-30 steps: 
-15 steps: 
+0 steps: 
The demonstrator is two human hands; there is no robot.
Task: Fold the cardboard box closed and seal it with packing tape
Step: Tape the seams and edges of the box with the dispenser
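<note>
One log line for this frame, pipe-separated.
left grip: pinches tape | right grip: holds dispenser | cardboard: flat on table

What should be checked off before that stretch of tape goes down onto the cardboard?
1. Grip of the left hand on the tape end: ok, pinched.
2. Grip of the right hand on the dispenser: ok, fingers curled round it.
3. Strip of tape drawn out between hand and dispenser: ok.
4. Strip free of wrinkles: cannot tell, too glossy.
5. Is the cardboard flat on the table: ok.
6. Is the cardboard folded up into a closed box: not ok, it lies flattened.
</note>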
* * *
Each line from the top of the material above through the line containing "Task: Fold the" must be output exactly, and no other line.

-30 steps: 
-15 steps: 
+0 steps: 
The demonstrator is two human hands; there is no robot.
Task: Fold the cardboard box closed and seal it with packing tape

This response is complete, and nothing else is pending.